Brooks wiggles his way out of blaming the conservative movement for the neglect of the poor and the breakdown of confidence in government institutions. That's predictable but a shame. Because the whole neo-con response to the Great Society is predicated on the idea that the Great Society was about protecting the interests of the weakest where neo-con social policy is all about protecting the interests of the strongest (corporations, wealthy tax payers, majority populations).
But Brooks rightful sizes up the impact of Katrina on our governance:
Katrina means that the political culture, already sour and bloody-minded in many quarters, will shift. There will be a reaction. There will be more impatience for something new. This is going to be some sort of big bang as people respond to the cumulative blows of bad events and try to fundamentally change the way things are....the political culture is about to undergo some big change.
and Brooks quoted the Rolling Stones too!
i am beginning to like the guy
Posted by: fred | September 05, 2005 at 11:54 AM
I know! I wonder what he thinks of "Sweet Neo-Con"
Posted by: chervokas | September 05, 2005 at 01:49 PM
Just wondering: what do you think was going through the minds of the "program directors" over at Al-Jazeera while Katrina was destroying a major city, and our federal task force shrugged their shoulders running in place? I mean, imagine their "surprise" when they realized that we were completely incapable of fighting a war overseas, AND dealing with a domestic tragedy?
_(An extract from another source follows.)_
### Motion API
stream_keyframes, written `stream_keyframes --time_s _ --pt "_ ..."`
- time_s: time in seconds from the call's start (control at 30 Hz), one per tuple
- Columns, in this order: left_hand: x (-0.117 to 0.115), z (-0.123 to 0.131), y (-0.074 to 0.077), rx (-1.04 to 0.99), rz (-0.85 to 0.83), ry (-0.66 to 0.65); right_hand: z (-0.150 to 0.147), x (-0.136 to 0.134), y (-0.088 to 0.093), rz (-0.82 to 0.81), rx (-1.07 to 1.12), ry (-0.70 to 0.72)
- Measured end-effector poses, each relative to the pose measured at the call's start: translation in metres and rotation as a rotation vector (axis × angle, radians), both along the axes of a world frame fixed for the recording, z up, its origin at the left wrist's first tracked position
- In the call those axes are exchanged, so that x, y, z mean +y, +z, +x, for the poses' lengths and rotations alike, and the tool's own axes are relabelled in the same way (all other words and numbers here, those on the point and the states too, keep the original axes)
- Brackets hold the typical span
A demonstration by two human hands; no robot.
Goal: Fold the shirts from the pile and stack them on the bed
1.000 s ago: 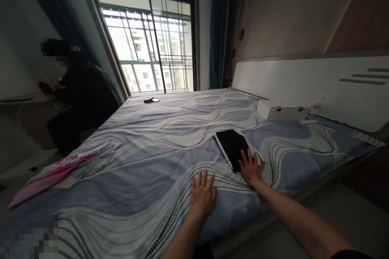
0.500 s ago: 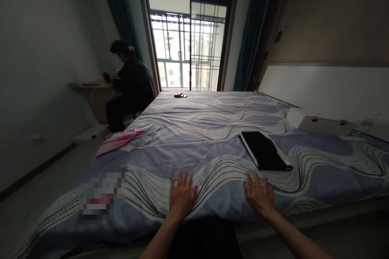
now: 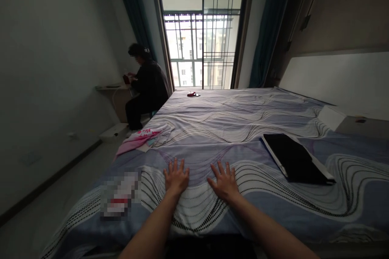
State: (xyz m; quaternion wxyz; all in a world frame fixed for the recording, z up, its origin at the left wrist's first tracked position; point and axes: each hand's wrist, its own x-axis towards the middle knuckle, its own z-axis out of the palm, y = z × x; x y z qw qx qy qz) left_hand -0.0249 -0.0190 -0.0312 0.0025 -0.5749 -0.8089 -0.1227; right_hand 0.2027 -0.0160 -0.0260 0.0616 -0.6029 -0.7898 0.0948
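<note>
My left hand [image 3: 176, 176] lies flat on the patterned bedsheet [image 3: 194, 202], palm down with its fingers spread. To its right, my right hand [image 3: 225, 181] also rests palm down on the sheet, fingers apart. Neither holds anything. A black folded item with a pale edge [image 3: 294, 158], its kind unclear, lies on the bed to the right of my right hand. Left of my left hand is a blurred-out object [image 3: 123, 194] with red and white on it. Beyond that, a pink and white cloth [image 3: 141, 139] lies at the bed's left edge.
A person in dark clothes [image 3: 148, 81] sits at a small wall table [image 3: 111, 88], handling a dark red object. A small red and dark item [image 3: 193, 94] lies at the bed's far end. White boxes stand on the floor [image 3: 114, 131] and the bed's right side [image 3: 343, 119].
Both hands have slid forward over the sheet, and the right hand has come closer to the left. The view has turned slightly to the left.
</note>
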Motion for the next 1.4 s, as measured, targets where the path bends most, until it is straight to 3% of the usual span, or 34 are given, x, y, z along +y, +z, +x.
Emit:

As for Brooks, yes it was surprising to see him write ANYTHING about the class divide in America. Just thinking that in the presence of say, Robert Novak produces the same rolled-eyeball, Marxist finger pointing that stands for political discourse on whatever Sunday A.M. crap he's currently pontificating on. But Brooks can't go all the way with his piece cause he's another brick in the NeoCon wall. He has no real interest in the poor in America, his beat
being both suburbia and the the Clinton yuppies he so endearingly referred to as Bobo's in his book Bobo's In Paradise. Brooks is way too genteel, for any muckraking, any meaningful criticism. (John Powers called him "The Pangloss of patio culture" in LA Weekly.)
As for the Stones remark above, "Sweet NeoCon" is barely a scratch in the surface of the rot that extends through the whole movement from the likes of Coulter, Frum, and Limbaugh to Rove, Rice (who had the temerity to say in a church in Mississippi that sometimes people have face down hardships to become stronger)and you know who. (American Conservative magazine has nothing but scorn for the whole NeoCon agenda.) That the song was written (one-offed seems more appropriate) by a bunch of bored billionaires, during their ten year disengagement with reality, is hardly the political response we need.
Posted by: sean | September 05, 2005 at 09:42 PM
I'm fairly sure that it was recently reported that out of all nations with greater than 1 M population, the US is the only one where the % of population living in poverty is on the increase -- perhaps in the NYT article this weekend on income disparity in Manhattan?